Y yo me pregunto: ¿no es éste, acaso, el mismo Gran Carnaval que transcurre, cada día y cada noche, por las pantallas panorámicas que presiden nuestros hogares, adormeciendo nuestras mentes y codificando nuestras conciencias? ¿No son esos presuntos periodistas de la víscera como Chuck Tatum, carroñeros de la noticia “de interés humano”, que fabrican sus crónicas barrenando vidas? ¿No son esos pseudofamosos por un día, juguetes rotos y devorados por sus carroñeros, como el indio atrapado y sacrificado en la mina? ¿O como su amargada esposa, que no duda en venderse por unas monedas y unas promesas? ¿Y no son los espectadores de nuestro circo televisivo como esos miles de ciudadanos curiosos y ociosos, insaciables de morbo y sensacionalismo, indolentes ante al dolor ajeno?

¡Miren a su alrededor, damas y caballeros, niñas y niños! ¡Disfruten del Gran Carnaval!

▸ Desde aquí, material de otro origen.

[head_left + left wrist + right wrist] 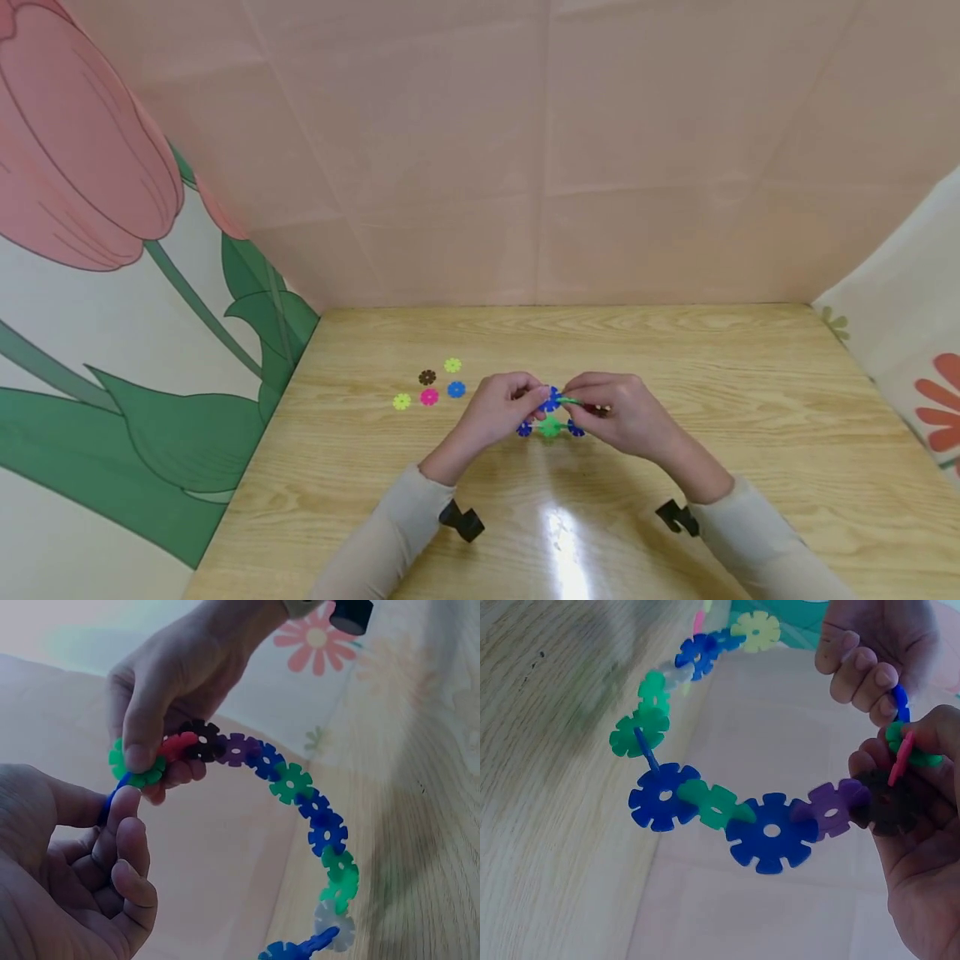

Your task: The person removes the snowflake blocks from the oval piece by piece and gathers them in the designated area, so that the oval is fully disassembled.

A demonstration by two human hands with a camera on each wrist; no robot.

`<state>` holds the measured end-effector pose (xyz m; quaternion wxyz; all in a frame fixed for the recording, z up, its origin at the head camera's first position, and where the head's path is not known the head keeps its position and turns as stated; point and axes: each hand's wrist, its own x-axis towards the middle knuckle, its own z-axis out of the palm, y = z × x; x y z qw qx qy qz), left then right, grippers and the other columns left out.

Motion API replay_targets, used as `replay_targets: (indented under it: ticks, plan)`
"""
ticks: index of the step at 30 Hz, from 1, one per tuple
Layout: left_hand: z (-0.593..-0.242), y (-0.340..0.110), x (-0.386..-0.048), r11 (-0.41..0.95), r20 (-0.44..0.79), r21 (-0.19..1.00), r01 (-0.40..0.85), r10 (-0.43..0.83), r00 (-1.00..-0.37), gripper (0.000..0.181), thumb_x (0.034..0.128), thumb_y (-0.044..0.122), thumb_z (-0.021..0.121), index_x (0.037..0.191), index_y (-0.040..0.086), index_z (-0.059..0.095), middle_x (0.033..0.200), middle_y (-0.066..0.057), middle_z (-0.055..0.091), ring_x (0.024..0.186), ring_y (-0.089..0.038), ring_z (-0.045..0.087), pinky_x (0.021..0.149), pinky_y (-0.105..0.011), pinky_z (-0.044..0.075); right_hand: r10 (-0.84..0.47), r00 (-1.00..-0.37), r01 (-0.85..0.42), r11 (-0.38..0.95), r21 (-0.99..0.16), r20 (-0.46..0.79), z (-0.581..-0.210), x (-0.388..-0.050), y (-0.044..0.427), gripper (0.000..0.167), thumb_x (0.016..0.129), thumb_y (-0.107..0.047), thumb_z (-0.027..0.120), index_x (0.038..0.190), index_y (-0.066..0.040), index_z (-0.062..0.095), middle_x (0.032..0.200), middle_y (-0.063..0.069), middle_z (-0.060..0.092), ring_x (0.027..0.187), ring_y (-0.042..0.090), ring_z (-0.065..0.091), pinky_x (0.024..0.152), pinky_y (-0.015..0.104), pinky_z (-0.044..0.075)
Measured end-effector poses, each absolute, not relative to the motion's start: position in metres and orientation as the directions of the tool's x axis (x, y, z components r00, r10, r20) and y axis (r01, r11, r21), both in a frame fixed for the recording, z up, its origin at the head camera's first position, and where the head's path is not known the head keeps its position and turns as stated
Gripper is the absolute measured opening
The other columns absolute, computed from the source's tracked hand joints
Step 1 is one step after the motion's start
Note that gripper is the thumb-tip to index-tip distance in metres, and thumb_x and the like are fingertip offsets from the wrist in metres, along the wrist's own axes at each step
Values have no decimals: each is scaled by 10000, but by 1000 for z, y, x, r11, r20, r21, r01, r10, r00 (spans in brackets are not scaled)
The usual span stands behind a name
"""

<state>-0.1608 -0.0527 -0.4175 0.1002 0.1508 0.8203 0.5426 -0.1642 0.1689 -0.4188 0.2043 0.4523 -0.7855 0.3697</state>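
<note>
Thin plastic notched flower-shaped discs are slotted into a curved chain of blue, green, purple, dark, clear and other colours. My right hand pinches a green disc between thumb and fingers, beside the red and dark discs of the chain. Facing it, my left hand pinches a blue disc, edge-on in the left wrist view. The blue disc meets the green one's rim; whether it is slotted in, I cannot tell. A pale yellow disc shows at the chain's far part. Below my hands, the chain's green disc is visible.
Several loose discs lie left of my hands on the wooden table, among them a brown disc and a pink disc. A pink cloth rises behind the table; flower-printed cloth hangs at both sides.
</note>
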Motion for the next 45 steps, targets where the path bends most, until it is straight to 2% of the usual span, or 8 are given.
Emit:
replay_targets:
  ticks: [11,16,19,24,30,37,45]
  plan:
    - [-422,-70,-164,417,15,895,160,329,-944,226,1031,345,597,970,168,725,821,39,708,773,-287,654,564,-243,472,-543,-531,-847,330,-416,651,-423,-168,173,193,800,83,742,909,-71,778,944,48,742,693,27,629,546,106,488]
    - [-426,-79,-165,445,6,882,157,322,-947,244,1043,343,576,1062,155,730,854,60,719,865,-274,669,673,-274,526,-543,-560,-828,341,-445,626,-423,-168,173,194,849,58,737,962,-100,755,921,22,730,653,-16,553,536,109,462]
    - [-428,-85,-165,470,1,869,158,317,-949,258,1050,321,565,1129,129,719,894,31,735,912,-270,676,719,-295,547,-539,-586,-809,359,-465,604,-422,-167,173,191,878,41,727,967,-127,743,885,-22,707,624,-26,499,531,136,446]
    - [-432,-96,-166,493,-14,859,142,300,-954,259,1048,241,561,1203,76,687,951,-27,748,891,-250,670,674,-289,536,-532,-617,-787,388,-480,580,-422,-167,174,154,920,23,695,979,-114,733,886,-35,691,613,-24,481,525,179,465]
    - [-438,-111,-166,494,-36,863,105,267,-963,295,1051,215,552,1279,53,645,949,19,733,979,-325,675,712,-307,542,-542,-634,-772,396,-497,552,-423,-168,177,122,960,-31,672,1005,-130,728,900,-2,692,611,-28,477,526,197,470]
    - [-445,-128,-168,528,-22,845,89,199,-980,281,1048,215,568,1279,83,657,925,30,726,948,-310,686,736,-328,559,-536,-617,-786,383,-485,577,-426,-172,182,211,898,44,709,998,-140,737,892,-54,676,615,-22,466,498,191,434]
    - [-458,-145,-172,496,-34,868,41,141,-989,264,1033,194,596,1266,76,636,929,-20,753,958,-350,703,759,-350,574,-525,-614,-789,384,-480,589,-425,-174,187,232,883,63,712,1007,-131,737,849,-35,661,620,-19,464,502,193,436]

Revuélvanse las tripas con la carnaza del famoseo, con las vísceras de las familias rotas, con las princesas del pueblo y los exhibicionistas del vicio; con las vociferantes vendedoras de baratijas morales; con los calumniadores al peso, a tanto la onza de mentira; con los profesionales de la escandalera y el alboroto, nada gratuitos por cierto; con los tertulianos de la gresca y el insulto, del vocerío y la falsa disputa; con los charlatanes y los embaucadores, traficantes de miserias y de juguetes rotos que venden su alma al telediablo; con los cronistas de la farsa, moscas cojoneras con zoom o micrófono, siempre pegadas a la mugre, propia y ajena.



Miren a su alrededor y asquéense con esta Feria de las Vanidades infame y cruel, con esta Ruleta Rusa de la denigración, voluntaria o involuntaria, de los impostores de la fama y de la nada, del sexo como moneda de cambio (¿no es eso prostitución?), de muertos juzgados y condenados, de familias rotas vendidas como saldo, en pedacitos, a tanto el pedacito con lágrima, a tanto el pedacito con cuernos, a tanto el pedacito con sangre…

Todo por la noticia. Todo y más por la gran historia. Todo y más aún si hay exclusiva.

Alguien dijo que la gente está dispuesta a ver cualquier cosa en la televisión con tal de no verse a sí misma. Lo que no saben es que, en realidad, eso es precisamente lo que ven: su inequívoco reflejo. Como la sociedad norteamericana (y universal) de 1951 ante el espejo despiadado y palmario de Billy Wilder.


Y ahora, háganse un favor, desconecten la televisión, enciendan el dvd y pónganse una buena película. Les recomiendo El Gran Carnaval.